Modern headstones

19 July 2020

I recently tweeted about adding a new bio page for a Georgia soldier, Andrew W Poarch and, somewhat as an aside, noted that his modern headstone has some problems.

He was buried at Mt. Olivet Cemetery in Frederick, MD in October 1862 and at some point given a basic headstone, now heavily worn.

Much more recently, sometime after 1992, well-meaning persons got him and each of the other Confederate soldiers buried in Mt. Olivet a new headstone from the US Department of Veterans Affairs (VA).

Probably because of transcription errors in his original burial records, they got his name terribly wrong. Apparently the applicant for the new headstone didn’t dig any deeper – into the soldier’s service records, muster rolls, or family genealogies, for example – to verify his information.
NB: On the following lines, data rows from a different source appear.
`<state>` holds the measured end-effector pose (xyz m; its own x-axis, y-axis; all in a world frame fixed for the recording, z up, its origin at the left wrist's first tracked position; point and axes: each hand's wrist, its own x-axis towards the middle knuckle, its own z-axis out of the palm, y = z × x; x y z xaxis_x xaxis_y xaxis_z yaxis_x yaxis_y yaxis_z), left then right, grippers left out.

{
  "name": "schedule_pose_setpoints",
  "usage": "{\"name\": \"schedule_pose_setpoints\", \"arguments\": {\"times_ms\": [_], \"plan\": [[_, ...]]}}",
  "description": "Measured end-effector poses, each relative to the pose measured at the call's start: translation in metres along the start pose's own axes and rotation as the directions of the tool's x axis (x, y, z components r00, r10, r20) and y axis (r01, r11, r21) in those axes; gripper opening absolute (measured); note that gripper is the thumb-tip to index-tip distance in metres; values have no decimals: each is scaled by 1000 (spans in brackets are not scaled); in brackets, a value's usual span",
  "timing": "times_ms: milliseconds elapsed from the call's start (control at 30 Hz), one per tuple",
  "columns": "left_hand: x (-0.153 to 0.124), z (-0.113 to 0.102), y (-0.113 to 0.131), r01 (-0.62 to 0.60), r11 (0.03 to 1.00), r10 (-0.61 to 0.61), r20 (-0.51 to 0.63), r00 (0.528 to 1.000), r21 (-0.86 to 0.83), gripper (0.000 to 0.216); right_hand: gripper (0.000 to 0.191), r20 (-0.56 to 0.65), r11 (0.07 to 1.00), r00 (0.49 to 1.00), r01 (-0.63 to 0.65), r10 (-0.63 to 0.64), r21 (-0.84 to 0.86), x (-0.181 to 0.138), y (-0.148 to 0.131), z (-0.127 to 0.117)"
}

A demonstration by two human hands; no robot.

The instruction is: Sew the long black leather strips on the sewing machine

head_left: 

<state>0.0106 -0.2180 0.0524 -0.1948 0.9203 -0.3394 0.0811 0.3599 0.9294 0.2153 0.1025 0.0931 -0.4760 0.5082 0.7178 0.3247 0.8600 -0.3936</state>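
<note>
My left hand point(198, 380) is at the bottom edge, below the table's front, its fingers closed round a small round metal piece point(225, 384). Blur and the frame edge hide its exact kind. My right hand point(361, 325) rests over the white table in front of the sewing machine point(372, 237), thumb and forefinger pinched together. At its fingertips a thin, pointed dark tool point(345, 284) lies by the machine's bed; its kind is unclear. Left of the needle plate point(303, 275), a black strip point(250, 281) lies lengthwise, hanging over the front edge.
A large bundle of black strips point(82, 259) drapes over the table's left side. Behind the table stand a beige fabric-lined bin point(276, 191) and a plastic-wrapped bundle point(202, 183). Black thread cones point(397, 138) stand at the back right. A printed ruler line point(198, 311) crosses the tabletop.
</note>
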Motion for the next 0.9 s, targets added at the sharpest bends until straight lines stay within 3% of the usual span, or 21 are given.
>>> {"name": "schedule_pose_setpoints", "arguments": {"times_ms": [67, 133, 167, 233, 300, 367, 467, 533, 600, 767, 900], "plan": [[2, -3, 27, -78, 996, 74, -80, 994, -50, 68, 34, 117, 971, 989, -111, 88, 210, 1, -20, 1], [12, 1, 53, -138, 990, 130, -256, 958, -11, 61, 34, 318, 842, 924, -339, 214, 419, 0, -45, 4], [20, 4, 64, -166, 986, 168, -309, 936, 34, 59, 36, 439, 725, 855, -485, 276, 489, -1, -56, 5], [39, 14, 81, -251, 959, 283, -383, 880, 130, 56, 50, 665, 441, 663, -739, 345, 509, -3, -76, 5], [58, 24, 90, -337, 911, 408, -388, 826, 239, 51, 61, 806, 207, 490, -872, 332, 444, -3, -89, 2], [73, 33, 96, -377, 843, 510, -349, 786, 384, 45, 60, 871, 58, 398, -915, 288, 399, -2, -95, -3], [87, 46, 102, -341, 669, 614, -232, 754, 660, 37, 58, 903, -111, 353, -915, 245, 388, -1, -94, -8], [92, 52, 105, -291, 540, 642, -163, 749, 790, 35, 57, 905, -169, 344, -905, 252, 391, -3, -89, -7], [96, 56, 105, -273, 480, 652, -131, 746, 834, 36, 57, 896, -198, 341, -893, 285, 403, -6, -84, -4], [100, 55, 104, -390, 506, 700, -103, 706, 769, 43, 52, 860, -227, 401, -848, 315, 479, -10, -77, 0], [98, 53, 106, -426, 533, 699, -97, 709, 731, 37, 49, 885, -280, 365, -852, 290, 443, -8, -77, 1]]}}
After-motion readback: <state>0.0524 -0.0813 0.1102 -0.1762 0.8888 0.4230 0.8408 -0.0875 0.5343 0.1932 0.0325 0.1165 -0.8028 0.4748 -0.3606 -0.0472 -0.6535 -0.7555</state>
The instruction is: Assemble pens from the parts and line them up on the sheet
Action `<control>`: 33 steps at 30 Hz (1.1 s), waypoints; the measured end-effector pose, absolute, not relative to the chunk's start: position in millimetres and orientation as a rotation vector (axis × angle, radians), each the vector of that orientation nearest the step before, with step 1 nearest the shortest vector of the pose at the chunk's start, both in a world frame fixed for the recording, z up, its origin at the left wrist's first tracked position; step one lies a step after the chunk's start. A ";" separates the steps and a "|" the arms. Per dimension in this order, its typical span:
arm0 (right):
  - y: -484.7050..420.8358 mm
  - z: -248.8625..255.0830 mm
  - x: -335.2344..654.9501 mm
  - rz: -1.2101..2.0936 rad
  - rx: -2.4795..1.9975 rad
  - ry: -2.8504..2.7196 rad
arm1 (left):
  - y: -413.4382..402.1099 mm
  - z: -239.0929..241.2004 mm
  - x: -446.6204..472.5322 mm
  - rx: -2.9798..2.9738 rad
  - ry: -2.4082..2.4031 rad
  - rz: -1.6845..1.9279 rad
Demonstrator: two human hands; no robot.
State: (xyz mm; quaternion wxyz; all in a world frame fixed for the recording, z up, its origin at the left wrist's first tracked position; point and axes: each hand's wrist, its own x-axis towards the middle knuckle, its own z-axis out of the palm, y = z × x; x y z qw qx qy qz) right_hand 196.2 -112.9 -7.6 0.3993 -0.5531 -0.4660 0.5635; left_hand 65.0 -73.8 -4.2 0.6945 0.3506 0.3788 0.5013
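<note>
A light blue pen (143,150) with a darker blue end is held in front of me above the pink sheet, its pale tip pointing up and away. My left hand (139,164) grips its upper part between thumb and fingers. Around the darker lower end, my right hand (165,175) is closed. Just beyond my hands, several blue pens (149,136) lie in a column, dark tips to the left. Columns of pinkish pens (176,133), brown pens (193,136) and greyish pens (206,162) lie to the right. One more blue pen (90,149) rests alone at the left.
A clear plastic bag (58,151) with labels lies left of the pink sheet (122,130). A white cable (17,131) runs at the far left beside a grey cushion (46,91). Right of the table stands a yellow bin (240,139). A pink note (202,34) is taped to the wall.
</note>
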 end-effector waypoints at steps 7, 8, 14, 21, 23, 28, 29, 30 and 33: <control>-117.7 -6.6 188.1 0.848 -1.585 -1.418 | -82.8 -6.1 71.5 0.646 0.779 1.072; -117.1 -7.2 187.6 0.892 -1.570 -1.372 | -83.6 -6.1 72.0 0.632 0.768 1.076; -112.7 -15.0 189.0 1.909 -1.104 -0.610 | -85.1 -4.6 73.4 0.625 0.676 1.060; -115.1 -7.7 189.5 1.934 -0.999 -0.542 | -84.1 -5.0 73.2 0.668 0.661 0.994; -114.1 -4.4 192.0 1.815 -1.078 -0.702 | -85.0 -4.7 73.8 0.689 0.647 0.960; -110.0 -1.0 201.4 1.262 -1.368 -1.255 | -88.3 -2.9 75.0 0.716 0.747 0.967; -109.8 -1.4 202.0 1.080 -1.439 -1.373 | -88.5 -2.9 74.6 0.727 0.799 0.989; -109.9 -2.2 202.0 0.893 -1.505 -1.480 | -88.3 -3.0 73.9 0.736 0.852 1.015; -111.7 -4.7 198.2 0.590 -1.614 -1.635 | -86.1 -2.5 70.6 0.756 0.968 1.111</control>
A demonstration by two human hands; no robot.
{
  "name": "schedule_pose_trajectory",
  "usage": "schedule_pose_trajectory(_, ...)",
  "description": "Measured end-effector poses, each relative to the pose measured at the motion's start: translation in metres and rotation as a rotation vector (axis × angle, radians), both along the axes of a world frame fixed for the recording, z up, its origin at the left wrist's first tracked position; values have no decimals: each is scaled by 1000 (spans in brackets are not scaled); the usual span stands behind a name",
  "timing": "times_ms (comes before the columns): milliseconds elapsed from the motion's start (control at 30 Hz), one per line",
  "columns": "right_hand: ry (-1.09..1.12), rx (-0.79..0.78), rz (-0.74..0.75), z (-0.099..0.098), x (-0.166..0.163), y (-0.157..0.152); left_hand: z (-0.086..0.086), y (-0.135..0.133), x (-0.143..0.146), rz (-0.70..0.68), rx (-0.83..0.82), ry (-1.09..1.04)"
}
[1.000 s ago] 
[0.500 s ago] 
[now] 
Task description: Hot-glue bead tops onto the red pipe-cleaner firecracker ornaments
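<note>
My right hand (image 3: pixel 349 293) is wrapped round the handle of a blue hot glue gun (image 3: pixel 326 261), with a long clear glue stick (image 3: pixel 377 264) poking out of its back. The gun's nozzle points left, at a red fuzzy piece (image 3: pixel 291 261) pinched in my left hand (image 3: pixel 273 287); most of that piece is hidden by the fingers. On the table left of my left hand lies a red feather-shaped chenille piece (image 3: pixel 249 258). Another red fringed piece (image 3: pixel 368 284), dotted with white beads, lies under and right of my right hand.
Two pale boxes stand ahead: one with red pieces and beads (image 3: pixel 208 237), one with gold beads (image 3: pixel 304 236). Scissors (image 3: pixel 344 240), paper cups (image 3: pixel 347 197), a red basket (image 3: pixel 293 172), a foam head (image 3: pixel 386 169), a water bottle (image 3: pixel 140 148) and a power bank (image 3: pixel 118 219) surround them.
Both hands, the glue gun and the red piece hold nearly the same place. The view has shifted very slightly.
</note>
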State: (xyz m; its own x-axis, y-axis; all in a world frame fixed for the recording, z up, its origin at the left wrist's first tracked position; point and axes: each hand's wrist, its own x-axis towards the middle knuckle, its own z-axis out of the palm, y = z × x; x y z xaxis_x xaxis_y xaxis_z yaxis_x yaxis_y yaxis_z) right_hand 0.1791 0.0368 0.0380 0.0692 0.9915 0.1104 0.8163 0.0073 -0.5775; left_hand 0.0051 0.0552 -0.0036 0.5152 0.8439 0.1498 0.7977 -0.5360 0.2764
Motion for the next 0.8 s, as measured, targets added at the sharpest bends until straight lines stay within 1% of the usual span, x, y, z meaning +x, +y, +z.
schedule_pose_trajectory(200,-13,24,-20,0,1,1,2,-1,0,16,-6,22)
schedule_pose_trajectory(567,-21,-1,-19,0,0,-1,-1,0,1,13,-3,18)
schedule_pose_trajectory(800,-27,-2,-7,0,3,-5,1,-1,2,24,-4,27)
Although, to be fair, it’s easier to do that today than it was 20 or 30 years ago.

But now the errors are literally carved in stone.

I’ve seen dozens of markers like these with errors large and small over the years of researching my soldiers, but had not thought to make a list or keep a log of them.

The day after Private Poarch’s, though, I found another such case – the stone for Louisianan Volney L. Farnham at Elmwood in Shepherdstown, WV. It has his first initial/name and his regiment wrong.

And this afternoon a third popped-up: Private William T. Curry of South Carolina. This is his modern VA marker in Dials Cemetery, Gray Court, SC. Minor things, to be sure, but his middle initial and his year of birth are probably wrong.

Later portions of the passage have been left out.